### Directions for this task
For the data below, report how many lines contain the string "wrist" and write nothing more.

### Collection entries

══════════════════════════════

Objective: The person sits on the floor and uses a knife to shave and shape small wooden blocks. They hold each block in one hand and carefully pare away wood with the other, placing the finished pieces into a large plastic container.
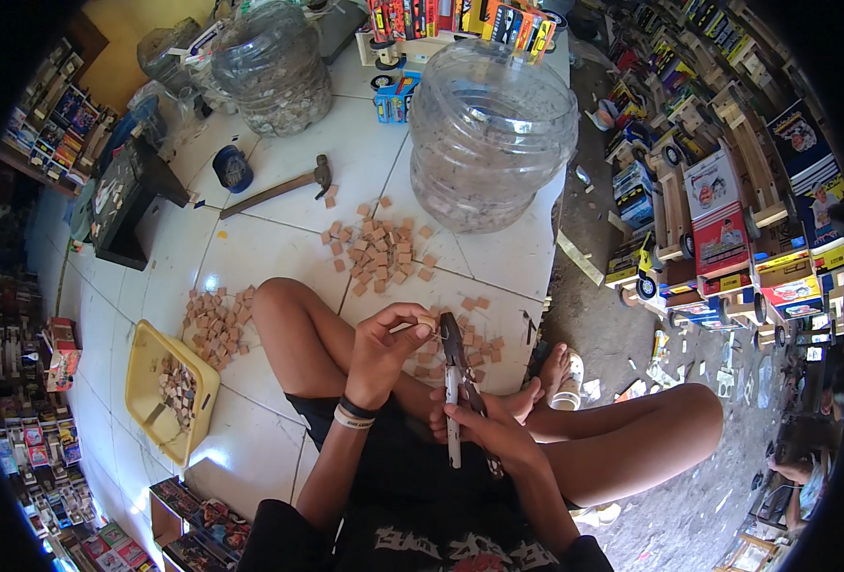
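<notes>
My left hand (381, 351) pinches a small wooden piece (427, 321) between thumb and fingertips, in front of my crossed legs. Wrapped round the handles of a pair of pliers (451, 348) is my right hand (498, 431); one handle looks white, the other dark. The dark jaws point away from me, close beside the pinched piece. Whether they touch it I cannot tell. Beyond my hands lies a heap of small square wooden blocks (381, 255). More wooden blocks (480, 350) lie scattered just right of the pliers.
Another block pile (218, 326) lies left of my knee, beside a yellow plastic basin (137, 381) with small pieces inside. A hammer (274, 191), a blue cup (232, 170) and a large clear plastic container (493, 143) stand farther off on the tiles. Wooden toy trucks (717, 214) are stacked at right.
</notes>
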A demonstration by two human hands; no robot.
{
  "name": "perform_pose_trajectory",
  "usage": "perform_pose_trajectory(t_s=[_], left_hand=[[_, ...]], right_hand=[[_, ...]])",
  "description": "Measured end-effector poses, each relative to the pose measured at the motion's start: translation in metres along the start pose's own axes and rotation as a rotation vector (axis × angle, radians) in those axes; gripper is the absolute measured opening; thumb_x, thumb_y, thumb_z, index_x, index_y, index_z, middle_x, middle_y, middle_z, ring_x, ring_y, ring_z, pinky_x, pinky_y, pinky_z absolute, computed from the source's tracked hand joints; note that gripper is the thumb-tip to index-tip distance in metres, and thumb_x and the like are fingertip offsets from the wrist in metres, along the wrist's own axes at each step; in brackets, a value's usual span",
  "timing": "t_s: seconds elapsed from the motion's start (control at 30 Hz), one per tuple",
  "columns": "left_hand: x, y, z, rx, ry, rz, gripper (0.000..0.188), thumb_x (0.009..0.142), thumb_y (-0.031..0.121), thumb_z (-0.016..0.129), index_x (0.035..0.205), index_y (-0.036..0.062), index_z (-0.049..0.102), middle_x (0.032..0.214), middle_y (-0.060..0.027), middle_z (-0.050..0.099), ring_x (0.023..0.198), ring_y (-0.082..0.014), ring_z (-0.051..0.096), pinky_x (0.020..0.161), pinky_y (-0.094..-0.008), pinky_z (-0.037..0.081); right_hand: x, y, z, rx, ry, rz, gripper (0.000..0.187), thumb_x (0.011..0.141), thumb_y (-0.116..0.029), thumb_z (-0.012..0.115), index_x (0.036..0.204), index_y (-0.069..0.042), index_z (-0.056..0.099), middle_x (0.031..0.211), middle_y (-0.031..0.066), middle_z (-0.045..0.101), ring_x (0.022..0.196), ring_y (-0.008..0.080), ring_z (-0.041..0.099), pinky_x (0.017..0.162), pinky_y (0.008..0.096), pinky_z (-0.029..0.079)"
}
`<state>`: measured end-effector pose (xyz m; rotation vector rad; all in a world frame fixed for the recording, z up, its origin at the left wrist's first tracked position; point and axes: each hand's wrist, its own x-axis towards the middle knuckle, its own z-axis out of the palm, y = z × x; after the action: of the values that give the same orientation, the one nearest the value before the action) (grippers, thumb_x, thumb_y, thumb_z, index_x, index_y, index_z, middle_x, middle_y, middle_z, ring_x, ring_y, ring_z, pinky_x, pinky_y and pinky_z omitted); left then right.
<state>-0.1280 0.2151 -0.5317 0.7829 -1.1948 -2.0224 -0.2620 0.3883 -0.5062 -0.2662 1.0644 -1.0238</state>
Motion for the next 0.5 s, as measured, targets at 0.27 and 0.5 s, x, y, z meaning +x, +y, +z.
perform_pose_trajectory(t_s=[0.27, 0.5], left_hand=[[0.008, -0.053, -0.030, 0.131, -0.057, -0.165, 0.017, 0.098, 0.007, 0.072, 0.113, 0.0012, 0.068, 0.103, -0.0007, 0.069, 0.097, -0.0090, 0.064, 0.090, -0.0261, 0.053], [0.031, -0.063, -0.046, 0.052, 0.213, 0.013, 0.027, 0.102, 0.009, 0.066, 0.126, -0.0007, 0.062, 0.115, -0.0049, 0.067, 0.101, -0.0138, 0.064, 0.094, -0.0280, 0.052]], right_hand=[[0.041, 0.067, -0.016, -0.255, 0.273, 0.013, 0.037, 0.104, -0.030, 0.064, 0.126, -0.003, 0.052, 0.082, 0.0059, 0.059, 0.075, 0.0180, 0.062, 0.073, 0.0354, 0.054], [0.031, 0.072, -0.036, -0.640, 0.562, -0.343, 0.047, 0.100, -0.024, 0.065, 0.136, 0.004, 0.051, 0.112, 0.0276, 0.067, 0.107, 0.0388, 0.066, 0.099, 0.0448, 0.048]])
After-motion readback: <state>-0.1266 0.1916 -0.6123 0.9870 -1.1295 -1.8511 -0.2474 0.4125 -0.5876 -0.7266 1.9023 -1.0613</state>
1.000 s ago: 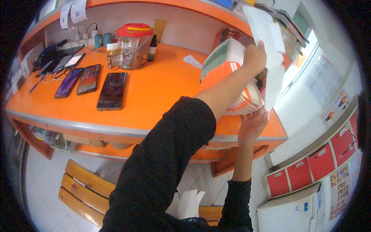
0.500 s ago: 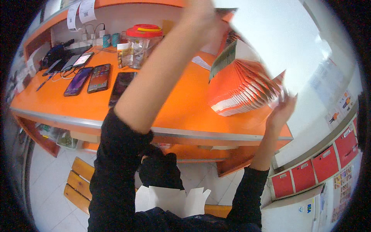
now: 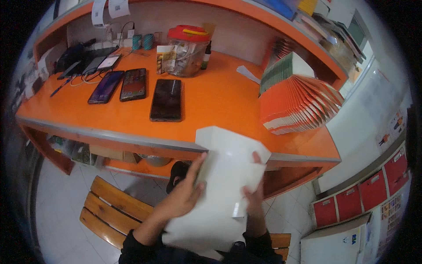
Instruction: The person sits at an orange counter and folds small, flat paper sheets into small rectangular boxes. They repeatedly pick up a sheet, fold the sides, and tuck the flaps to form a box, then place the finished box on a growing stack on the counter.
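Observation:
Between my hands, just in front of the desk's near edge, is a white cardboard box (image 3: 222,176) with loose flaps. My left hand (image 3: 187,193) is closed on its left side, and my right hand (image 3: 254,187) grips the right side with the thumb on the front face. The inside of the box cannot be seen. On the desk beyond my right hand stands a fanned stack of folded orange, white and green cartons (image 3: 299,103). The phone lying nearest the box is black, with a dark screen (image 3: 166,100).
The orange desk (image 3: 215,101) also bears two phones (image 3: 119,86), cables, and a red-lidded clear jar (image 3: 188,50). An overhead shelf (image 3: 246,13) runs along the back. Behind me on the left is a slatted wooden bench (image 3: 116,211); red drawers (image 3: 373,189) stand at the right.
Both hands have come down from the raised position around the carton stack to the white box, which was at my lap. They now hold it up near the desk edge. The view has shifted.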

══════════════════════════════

### Written solution
2